Description of the task -
Quote the listing below word for word, stopping after the line that contains "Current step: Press".

━━━ Data supplied

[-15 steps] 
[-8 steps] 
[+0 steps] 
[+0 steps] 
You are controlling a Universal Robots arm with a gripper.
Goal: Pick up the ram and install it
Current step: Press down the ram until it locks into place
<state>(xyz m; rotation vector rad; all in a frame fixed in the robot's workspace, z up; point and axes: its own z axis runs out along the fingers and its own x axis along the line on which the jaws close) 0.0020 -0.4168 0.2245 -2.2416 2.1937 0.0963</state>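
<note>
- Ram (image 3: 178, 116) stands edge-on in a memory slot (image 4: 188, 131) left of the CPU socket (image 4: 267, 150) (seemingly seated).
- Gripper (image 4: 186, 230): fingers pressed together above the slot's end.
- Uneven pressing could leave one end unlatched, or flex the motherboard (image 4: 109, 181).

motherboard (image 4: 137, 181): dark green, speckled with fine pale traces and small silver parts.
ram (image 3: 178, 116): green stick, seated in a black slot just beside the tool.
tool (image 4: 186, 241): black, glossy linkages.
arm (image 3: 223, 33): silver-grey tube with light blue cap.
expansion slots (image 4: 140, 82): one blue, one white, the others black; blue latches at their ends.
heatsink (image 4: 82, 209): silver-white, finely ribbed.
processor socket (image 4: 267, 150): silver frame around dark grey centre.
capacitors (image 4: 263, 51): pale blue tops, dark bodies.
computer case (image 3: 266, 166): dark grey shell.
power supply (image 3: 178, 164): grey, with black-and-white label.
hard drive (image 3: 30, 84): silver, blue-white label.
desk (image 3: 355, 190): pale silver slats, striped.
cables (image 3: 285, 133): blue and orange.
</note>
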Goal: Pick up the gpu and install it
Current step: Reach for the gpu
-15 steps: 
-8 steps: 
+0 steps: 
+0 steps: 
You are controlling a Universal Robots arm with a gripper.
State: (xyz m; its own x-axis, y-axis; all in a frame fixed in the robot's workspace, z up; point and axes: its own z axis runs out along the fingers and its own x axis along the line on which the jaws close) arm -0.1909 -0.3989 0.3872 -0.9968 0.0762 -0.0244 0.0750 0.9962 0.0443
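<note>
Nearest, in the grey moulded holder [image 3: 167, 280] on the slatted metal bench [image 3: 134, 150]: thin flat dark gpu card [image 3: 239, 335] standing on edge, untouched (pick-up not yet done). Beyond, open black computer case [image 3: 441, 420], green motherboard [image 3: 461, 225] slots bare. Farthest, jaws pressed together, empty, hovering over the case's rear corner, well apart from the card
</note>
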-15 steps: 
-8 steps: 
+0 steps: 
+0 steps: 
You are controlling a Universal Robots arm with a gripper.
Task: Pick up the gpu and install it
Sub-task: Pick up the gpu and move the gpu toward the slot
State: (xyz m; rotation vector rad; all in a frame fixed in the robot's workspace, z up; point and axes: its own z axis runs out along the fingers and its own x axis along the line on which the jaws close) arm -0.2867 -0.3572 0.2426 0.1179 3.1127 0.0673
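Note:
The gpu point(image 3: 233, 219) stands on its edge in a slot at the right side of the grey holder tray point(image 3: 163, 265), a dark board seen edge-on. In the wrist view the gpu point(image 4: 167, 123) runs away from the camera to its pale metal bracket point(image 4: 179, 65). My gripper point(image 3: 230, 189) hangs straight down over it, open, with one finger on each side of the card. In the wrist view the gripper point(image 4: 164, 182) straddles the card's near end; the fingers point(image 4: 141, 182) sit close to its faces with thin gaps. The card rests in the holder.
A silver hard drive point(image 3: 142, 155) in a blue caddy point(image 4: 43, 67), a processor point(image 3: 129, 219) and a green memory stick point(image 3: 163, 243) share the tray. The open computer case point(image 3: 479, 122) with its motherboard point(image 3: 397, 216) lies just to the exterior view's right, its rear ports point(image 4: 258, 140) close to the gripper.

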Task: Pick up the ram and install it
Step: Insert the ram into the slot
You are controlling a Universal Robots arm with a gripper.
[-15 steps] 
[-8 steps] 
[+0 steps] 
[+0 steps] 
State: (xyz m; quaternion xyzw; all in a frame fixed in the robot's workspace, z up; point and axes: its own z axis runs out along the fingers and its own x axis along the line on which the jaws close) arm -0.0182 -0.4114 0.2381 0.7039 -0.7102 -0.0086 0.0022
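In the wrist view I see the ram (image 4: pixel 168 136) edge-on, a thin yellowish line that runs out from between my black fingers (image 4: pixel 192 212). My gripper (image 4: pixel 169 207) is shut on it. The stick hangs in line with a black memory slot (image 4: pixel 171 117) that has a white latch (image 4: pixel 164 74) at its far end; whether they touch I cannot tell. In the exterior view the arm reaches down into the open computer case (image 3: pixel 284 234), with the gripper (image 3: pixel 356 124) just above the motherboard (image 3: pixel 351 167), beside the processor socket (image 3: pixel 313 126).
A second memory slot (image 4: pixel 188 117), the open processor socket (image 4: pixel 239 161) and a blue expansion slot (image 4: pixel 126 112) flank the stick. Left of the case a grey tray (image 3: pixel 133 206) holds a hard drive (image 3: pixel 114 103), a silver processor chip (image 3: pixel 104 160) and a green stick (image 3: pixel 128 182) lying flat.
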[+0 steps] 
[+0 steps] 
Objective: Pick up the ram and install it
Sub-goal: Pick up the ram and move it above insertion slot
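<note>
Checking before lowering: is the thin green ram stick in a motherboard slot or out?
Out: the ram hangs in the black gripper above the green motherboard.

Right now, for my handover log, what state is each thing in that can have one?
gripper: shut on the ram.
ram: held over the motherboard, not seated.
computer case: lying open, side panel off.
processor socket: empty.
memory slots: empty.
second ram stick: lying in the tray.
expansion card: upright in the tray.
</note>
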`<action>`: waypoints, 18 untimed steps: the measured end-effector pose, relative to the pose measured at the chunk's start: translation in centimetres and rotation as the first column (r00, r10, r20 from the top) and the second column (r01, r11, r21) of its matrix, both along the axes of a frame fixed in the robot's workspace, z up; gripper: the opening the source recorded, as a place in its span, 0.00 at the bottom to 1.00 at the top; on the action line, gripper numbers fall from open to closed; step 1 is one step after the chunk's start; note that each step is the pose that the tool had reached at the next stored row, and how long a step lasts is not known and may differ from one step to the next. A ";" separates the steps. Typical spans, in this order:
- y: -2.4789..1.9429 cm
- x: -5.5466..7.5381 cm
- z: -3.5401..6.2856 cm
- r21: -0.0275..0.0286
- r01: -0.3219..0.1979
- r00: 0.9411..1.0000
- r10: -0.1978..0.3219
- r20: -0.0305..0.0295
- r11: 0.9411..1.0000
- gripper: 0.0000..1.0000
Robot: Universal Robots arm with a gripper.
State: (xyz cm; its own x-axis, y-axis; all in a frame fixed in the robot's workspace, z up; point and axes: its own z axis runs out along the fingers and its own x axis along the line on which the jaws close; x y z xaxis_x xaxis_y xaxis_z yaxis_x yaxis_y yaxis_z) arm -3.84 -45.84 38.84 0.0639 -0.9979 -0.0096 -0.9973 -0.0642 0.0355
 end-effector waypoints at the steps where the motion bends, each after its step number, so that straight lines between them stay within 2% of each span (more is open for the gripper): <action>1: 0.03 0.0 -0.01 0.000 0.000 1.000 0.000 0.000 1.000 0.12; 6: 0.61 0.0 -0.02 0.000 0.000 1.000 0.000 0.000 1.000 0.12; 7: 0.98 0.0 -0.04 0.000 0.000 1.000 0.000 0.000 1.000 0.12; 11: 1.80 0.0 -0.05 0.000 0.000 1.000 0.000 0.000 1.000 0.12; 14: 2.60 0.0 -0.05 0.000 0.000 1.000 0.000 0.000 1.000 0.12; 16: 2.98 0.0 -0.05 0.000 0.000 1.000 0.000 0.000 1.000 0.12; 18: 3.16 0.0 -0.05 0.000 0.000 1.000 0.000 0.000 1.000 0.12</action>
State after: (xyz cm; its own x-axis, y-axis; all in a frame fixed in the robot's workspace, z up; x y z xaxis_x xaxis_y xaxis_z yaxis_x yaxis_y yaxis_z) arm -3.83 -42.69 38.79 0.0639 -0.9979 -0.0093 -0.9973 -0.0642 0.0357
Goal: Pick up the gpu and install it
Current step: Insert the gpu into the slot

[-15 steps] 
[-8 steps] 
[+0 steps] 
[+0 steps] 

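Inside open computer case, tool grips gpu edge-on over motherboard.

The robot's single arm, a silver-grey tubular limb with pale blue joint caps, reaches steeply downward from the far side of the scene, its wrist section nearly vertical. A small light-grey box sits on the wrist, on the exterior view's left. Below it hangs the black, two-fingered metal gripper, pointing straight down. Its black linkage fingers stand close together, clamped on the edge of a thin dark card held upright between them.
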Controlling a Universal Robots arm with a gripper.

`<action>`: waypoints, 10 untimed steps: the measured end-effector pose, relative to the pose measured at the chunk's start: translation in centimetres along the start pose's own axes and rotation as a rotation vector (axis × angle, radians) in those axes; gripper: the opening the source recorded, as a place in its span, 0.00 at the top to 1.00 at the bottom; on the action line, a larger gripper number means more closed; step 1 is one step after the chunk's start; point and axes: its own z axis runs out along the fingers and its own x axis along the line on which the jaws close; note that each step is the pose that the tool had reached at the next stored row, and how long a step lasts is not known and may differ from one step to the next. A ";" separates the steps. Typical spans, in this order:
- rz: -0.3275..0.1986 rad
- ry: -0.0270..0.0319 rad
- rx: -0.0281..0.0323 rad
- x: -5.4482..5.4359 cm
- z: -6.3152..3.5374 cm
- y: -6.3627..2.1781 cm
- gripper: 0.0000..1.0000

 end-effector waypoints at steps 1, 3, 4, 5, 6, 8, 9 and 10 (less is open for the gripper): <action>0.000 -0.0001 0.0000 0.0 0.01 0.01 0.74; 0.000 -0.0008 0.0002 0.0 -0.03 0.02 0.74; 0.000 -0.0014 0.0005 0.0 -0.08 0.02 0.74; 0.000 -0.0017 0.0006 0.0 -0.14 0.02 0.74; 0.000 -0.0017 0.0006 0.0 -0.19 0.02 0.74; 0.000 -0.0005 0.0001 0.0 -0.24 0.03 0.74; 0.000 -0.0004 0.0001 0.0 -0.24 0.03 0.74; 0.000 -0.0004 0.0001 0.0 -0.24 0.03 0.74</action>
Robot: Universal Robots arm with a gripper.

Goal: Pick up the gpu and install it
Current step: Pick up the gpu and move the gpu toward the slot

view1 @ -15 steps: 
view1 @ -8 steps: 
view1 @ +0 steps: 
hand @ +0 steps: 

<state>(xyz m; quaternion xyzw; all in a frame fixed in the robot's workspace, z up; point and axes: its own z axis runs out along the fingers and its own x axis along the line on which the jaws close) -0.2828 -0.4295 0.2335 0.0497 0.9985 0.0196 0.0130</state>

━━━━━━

Exercise response -
[-15 steps] 
[-8 steps] 
[+0 steps] 
[+0 steps] 
You are controlling a Universal Robots arm with a gripper.
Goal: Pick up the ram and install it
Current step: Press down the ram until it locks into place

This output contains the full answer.